=== Begin Enclosure ===
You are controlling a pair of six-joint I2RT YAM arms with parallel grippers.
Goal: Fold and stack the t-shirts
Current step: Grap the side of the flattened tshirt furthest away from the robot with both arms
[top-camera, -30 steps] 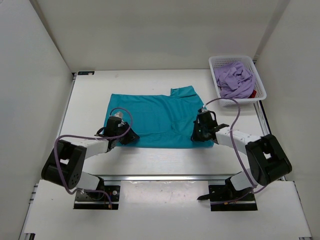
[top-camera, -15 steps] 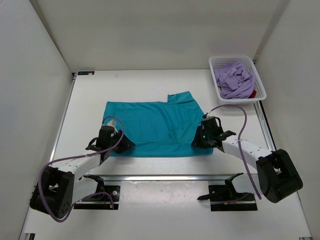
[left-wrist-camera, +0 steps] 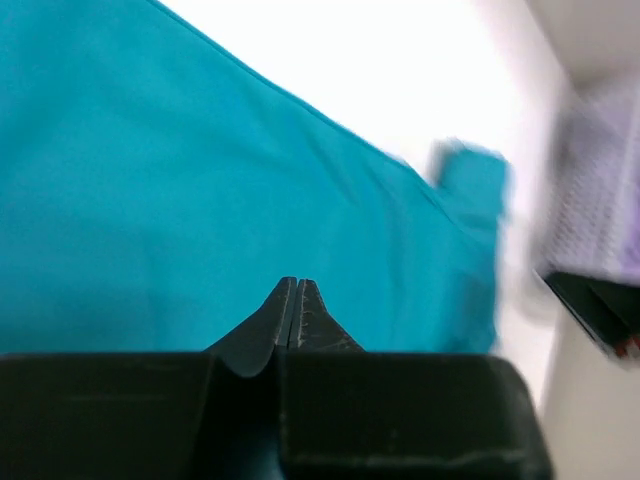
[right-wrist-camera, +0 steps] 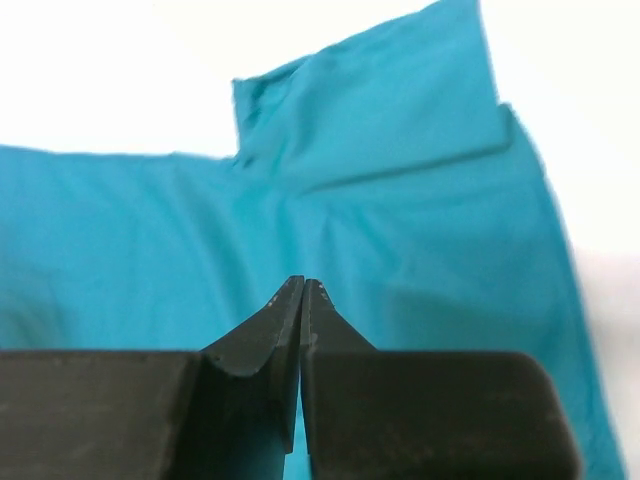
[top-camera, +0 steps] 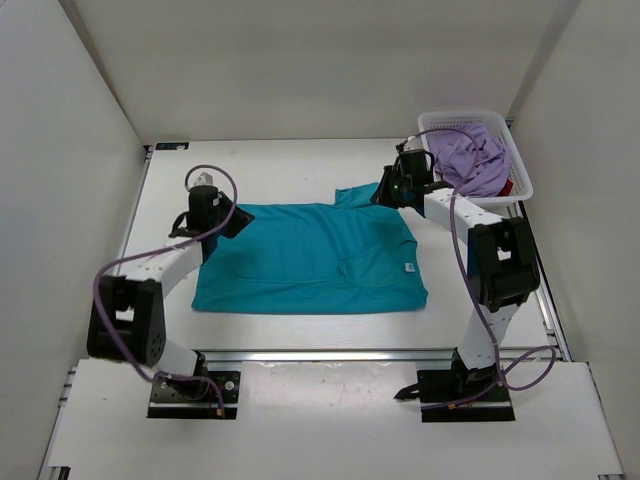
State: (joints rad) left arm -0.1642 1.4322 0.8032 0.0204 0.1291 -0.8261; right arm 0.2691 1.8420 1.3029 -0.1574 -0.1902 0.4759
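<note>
The teal t-shirt [top-camera: 310, 260] lies spread flat on the white table, one sleeve [top-camera: 362, 193] pointing to the far right. My left gripper [top-camera: 230, 219] is at the shirt's far left corner. Its jaws [left-wrist-camera: 294, 284] are pressed together over the teal cloth [left-wrist-camera: 200, 180], with nothing seen between them. My right gripper [top-camera: 384, 193] is at the far right sleeve, jaws [right-wrist-camera: 303, 284] likewise shut and empty above the teal cloth [right-wrist-camera: 400, 200]. The lavender t-shirt [top-camera: 468, 160] is bunched in the basket. A bit of the dark red t-shirt [top-camera: 507, 187] shows under it.
The white mesh basket [top-camera: 522, 170] stands at the far right corner, just behind my right gripper. White walls close in the table on the left, back and right. A metal rail [top-camera: 330, 352] runs along the near edge.
Both arms have swung from the shirt's near corners to its far corners. The shirt's outline has shifted a little. Both grippers opened briefly and are shut again.
</note>
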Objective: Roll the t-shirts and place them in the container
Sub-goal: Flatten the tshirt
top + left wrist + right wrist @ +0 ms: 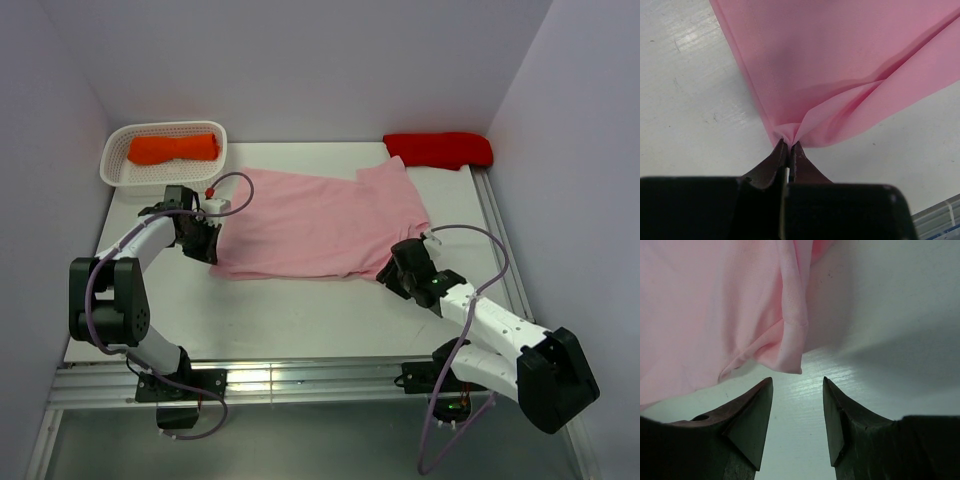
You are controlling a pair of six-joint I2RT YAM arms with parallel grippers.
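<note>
Your left tool (pixel 790 145) is clenched on the near-left corner of the light pink t-shirt (pixel 320 225). Your right tool (pixel 797 379) is released, its jaws apart just short of the near-right corner. The shirt lies spread mid-worktop (pixel 300 310). At far left a white basket (pixel 112 165) holds the orange bundle (pixel 172 148). The red bundle (pixel 438 148) sits in the far-right corner.

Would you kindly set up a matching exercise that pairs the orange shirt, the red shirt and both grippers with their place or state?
Things:
1. orange shirt
2. red shirt
3. left gripper
4. right gripper

Place or state:
a. open, just short of the pink shirt
b. in the white basket
c. shut on the pink shirt's corner
d. at the far right corner of the table

Pairs: 1-b, 2-d, 3-c, 4-a
</note>
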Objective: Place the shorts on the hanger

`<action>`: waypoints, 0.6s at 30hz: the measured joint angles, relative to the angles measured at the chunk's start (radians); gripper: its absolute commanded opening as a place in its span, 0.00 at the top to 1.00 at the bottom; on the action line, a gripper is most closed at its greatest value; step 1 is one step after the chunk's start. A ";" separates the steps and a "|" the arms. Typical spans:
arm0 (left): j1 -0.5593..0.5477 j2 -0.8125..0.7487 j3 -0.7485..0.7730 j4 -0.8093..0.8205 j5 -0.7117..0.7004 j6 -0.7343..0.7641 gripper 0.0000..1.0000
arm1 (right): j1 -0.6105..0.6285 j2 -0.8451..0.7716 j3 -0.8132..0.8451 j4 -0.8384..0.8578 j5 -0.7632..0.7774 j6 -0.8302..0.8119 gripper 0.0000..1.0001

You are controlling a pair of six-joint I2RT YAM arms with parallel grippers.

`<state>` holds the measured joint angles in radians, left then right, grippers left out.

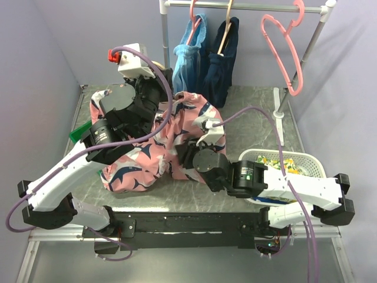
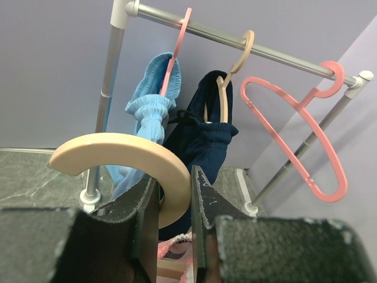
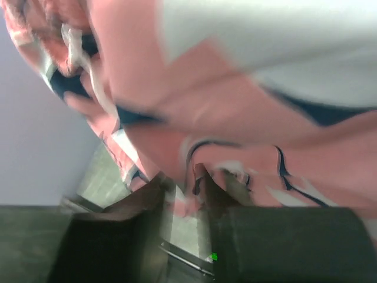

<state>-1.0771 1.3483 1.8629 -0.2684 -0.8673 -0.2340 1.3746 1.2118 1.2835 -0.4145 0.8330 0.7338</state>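
Note:
The pink shorts (image 1: 177,132) with navy and white shapes hang bunched between the two arms above the table middle. My left gripper (image 1: 154,88) is raised at the back left. In the left wrist view it (image 2: 175,183) is shut on the curved hook of the beige hanger (image 2: 129,154). A pink waistband edge of the shorts (image 2: 174,242) shows just below the jaws. My right gripper (image 1: 187,154) sits at the lower front of the shorts. The right wrist view is blurred. It shows my right gripper (image 3: 181,184) closed on a fold of the shorts (image 3: 247,147).
A clothes rail (image 1: 265,7) stands at the back. It carries a light-blue garment (image 1: 187,56) on a pink hanger, a navy garment (image 1: 222,59) on a beige hanger, and an empty pink hanger (image 1: 283,47). A white basket (image 1: 306,158) with lemon-print cloth stands at the right.

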 measured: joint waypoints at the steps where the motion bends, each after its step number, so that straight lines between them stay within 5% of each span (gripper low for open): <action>1: 0.000 0.003 0.000 0.003 0.000 0.000 0.99 | -0.013 0.000 -0.005 0.021 0.003 -0.003 0.93; 13: -0.036 0.093 0.099 0.009 -0.010 0.042 0.99 | 0.028 0.148 0.010 0.262 -0.141 -0.108 1.00; 18: -0.069 0.100 0.127 0.017 -0.023 0.063 0.99 | 0.004 0.236 0.100 0.201 -0.176 -0.121 1.00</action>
<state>-1.1458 1.4483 1.9903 -0.2516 -0.8902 -0.1707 1.3785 1.4475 1.3838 -0.2131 0.6571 0.6128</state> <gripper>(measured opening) 0.240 0.008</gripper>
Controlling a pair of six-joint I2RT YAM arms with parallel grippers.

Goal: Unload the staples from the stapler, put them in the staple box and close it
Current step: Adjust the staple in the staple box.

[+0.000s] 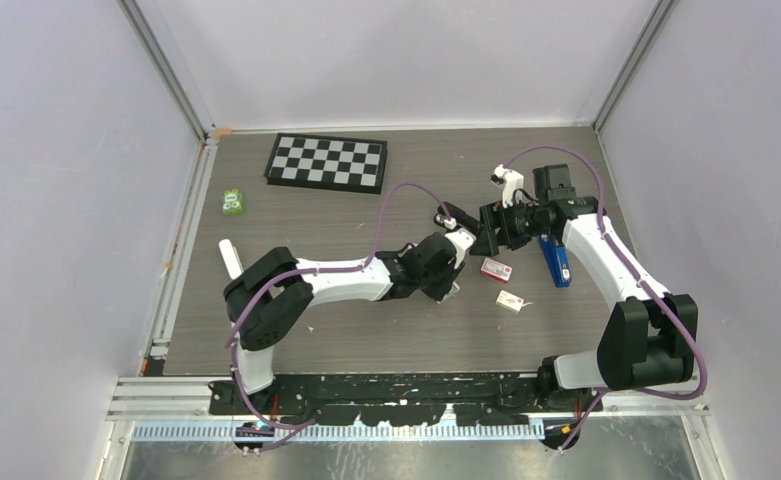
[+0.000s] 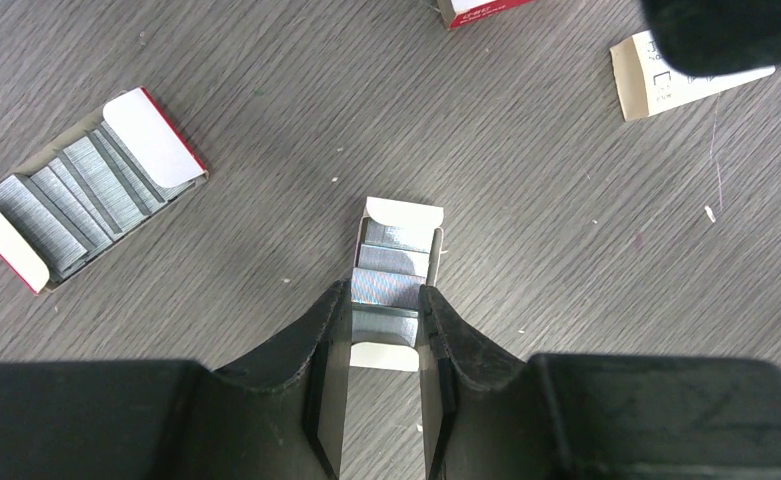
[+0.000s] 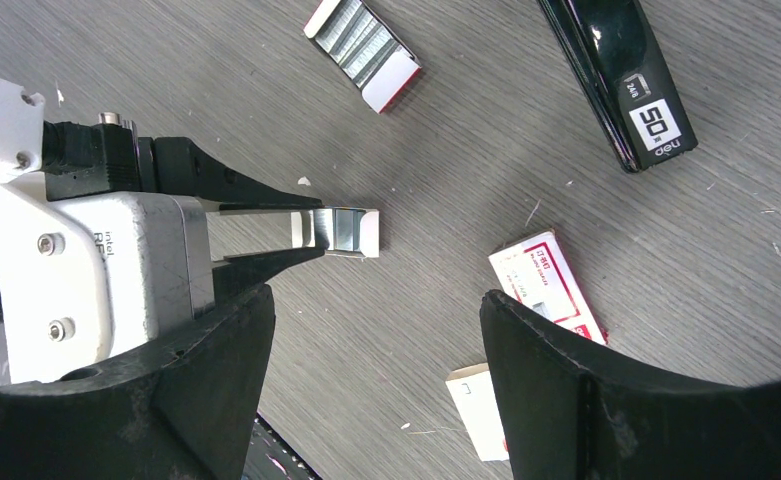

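Observation:
The dark stapler (image 1: 556, 262) lies flat on the table to the right; in the right wrist view the stapler (image 3: 621, 80) shows a "50" label. Strips of staples fill a small white tray (image 2: 398, 262) on the table. My left gripper (image 2: 381, 295) is shut on that tray, one finger against each long side; the right wrist view shows the same hold on the tray (image 3: 344, 230). Its place in the top view is the left gripper (image 1: 450, 288). My right gripper (image 3: 376, 300) hangs open above the table, nothing between its fingers, just right of the left wrist.
A second open box of staples (image 2: 86, 200) lies left of the tray. A red-and-white staple box (image 3: 546, 285) and a small white card sleeve (image 3: 476, 410) lie between tray and stapler. A checkerboard (image 1: 327, 161), a green item (image 1: 232, 202) and a white cylinder (image 1: 228, 255) sit far left.

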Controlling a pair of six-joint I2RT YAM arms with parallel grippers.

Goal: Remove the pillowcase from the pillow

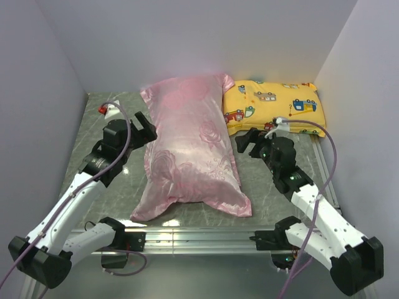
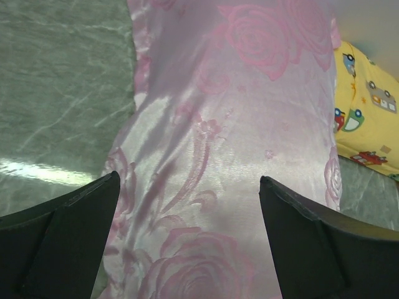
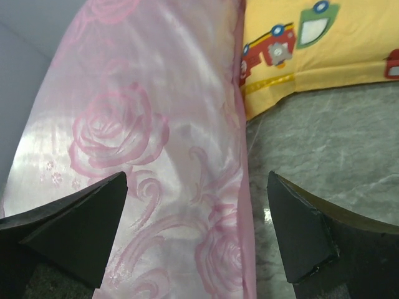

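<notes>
Item: pillowcase [image 1: 190,149], pink satin, pillow hidden inside. Left tool [image 1: 146,128], right tool [image 1: 249,144]: flanking the pillowcase, wide open, empty. Advice: pinch loose flange fabric only.

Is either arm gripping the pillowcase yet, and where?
Nothing is held. The left gripper and right gripper are both open, one at each long side of the pillowcase, closed on no fabric.
</notes>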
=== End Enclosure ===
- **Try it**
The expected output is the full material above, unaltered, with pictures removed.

- **Result of this exercise**
You are controlling a pair of six-joint I2RT YAM arms with parallel grippers.
Goal: Fold and stack the t-shirts
Current step: Grap the side of the flattened tshirt furthest away from the robot with both arms
[top-camera, -30 steps] 
[top-camera, -15 steps] 
[left-wrist-camera, +0 steps] 
[right-wrist-camera, +0 steps] 
[top-camera, +0 steps] 
State: (joints rad) left arm -0.1642 1.4322 0.8032 0.0204 0.1291 -0.8261; right arm 0.2691 1.8420 1.3029 -0.1574 -0.1902 0.4759
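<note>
The teal t-shirt [top-camera: 310, 260] lies spread flat on the white table, one sleeve [top-camera: 362, 193] pointing to the far right. My left gripper [top-camera: 230, 219] is at the shirt's far left corner. Its jaws [left-wrist-camera: 294, 284] are pressed together over the teal cloth [left-wrist-camera: 200, 180], with nothing seen between them. My right gripper [top-camera: 384, 193] is at the far right sleeve, jaws [right-wrist-camera: 303, 284] likewise shut and empty above the teal cloth [right-wrist-camera: 400, 200]. The lavender t-shirt [top-camera: 468, 160] is bunched in the basket. A bit of the dark red t-shirt [top-camera: 507, 187] shows under it.
The white mesh basket [top-camera: 522, 170] stands at the far right corner, just behind my right gripper. White walls close in the table on the left, back and right. A metal rail [top-camera: 330, 352] runs along the near edge.
Both arms have swung from the shirt's near corners to its far corners. The shirt's outline has shifted a little. Both grippers opened briefly and are shut again.
</note>
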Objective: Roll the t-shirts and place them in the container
Sub-goal: Flatten the tshirt
top + left wrist + right wrist @ +0 ms: 
You are controlling a pair of six-joint I2RT YAM arms with parallel grippers.
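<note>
Your left tool (pixel 790 145) is clenched on the near-left corner of the light pink t-shirt (pixel 320 225). Your right tool (pixel 797 379) is released, its jaws apart just short of the near-right corner. The shirt lies spread mid-worktop (pixel 300 310). At far left a white basket (pixel 112 165) holds the orange bundle (pixel 172 148). The red bundle (pixel 438 148) sits in the far-right corner.

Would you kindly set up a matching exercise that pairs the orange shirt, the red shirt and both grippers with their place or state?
Things:
1. orange shirt
2. red shirt
3. left gripper
4. right gripper

Place or state:
a. open, just short of the pink shirt
b. in the white basket
c. shut on the pink shirt's corner
d. at the far right corner of the table

Pairs: 1-b, 2-d, 3-c, 4-a
</note>
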Objective: Place the shorts on the hanger

`<action>`: waypoints, 0.6s at 30hz: the measured joint angles, relative to the angles measured at the chunk's start (radians); gripper: its absolute commanded opening as a place in its span, 0.00 at the top to 1.00 at the bottom; on the action line, a gripper is most closed at its greatest value; step 1 is one step after the chunk's start. A ";" separates the steps and a "|" the arms. Typical spans:
arm0 (left): j1 -0.5593..0.5477 j2 -0.8125..0.7487 j3 -0.7485..0.7730 j4 -0.8093..0.8205 j5 -0.7117..0.7004 j6 -0.7343..0.7641 gripper 0.0000..1.0000
arm1 (right): j1 -0.6105..0.6285 j2 -0.8451..0.7716 j3 -0.8132..0.8451 j4 -0.8384..0.8578 j5 -0.7632..0.7774 j6 -0.8302..0.8119 gripper 0.0000..1.0001

You are controlling a pair of six-joint I2RT YAM arms with parallel grippers.

`<state>` holds the measured joint angles in radians, left then right, grippers left out.


<state>-1.0771 1.3483 1.8629 -0.2684 -0.8673 -0.2340 1.3746 1.2118 1.2835 -0.4145 0.8330 0.7338</state>
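Note:
The pink shorts (image 1: 177,132) with navy and white shapes hang bunched between the two arms above the table middle. My left gripper (image 1: 154,88) is raised at the back left. In the left wrist view it (image 2: 175,183) is shut on the curved hook of the beige hanger (image 2: 129,154). A pink waistband edge of the shorts (image 2: 174,242) shows just below the jaws. My right gripper (image 1: 187,154) sits at the lower front of the shorts. The right wrist view is blurred. It shows my right gripper (image 3: 181,184) closed on a fold of the shorts (image 3: 247,147).
A clothes rail (image 1: 265,7) stands at the back. It carries a light-blue garment (image 1: 187,56) on a pink hanger, a navy garment (image 1: 222,59) on a beige hanger, and an empty pink hanger (image 1: 283,47). A white basket (image 1: 306,158) with lemon-print cloth stands at the right.
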
 measured: joint waypoints at the steps where the motion bends, each after its step number, so that straight lines between them stay within 5% of each span (gripper low for open): <action>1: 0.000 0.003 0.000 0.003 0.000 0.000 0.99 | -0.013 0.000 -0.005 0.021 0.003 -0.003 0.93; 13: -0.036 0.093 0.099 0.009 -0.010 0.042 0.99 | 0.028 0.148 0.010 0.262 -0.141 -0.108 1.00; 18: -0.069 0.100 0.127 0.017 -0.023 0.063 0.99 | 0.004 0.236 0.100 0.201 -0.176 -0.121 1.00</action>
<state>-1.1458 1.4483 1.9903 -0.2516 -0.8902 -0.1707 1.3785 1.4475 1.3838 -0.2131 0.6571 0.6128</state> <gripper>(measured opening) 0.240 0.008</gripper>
Controlling a pair of six-joint I2RT YAM arms with parallel grippers.

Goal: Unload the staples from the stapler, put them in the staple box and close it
Current step: Adjust the staple in the staple box.

[+0.000s] 
[+0.000s] 
[+0.000s] 

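Observation:
The dark stapler (image 1: 556, 262) lies flat on the table to the right; in the right wrist view the stapler (image 3: 621, 80) shows a "50" label. Strips of staples fill a small white tray (image 2: 398, 262) on the table. My left gripper (image 2: 381, 295) is shut on that tray, one finger against each long side; the right wrist view shows the same hold on the tray (image 3: 344, 230). Its place in the top view is the left gripper (image 1: 450, 288). My right gripper (image 3: 376, 300) hangs open above the table, nothing between its fingers, just right of the left wrist.
A second open box of staples (image 2: 86, 200) lies left of the tray. A red-and-white staple box (image 3: 546, 285) and a small white card sleeve (image 3: 476, 410) lie between tray and stapler. A checkerboard (image 1: 327, 161), a green item (image 1: 232, 202) and a white cylinder (image 1: 228, 255) sit far left.
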
Controlling a pair of six-joint I2RT YAM arms with parallel grippers.

Goal: Remove the pillowcase from the pillow


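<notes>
Item: pillowcase [image 1: 190,149], pink satin, pillow hidden inside. Left tool [image 1: 146,128], right tool [image 1: 249,144]: flanking the pillowcase, wide open, empty. Advice: pinch loose flange fabric only.

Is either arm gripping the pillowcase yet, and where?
Nothing is held. The left gripper and right gripper are both open, one at each long side of the pillowcase, closed on no fabric.
</notes>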

The exercise was answered in full.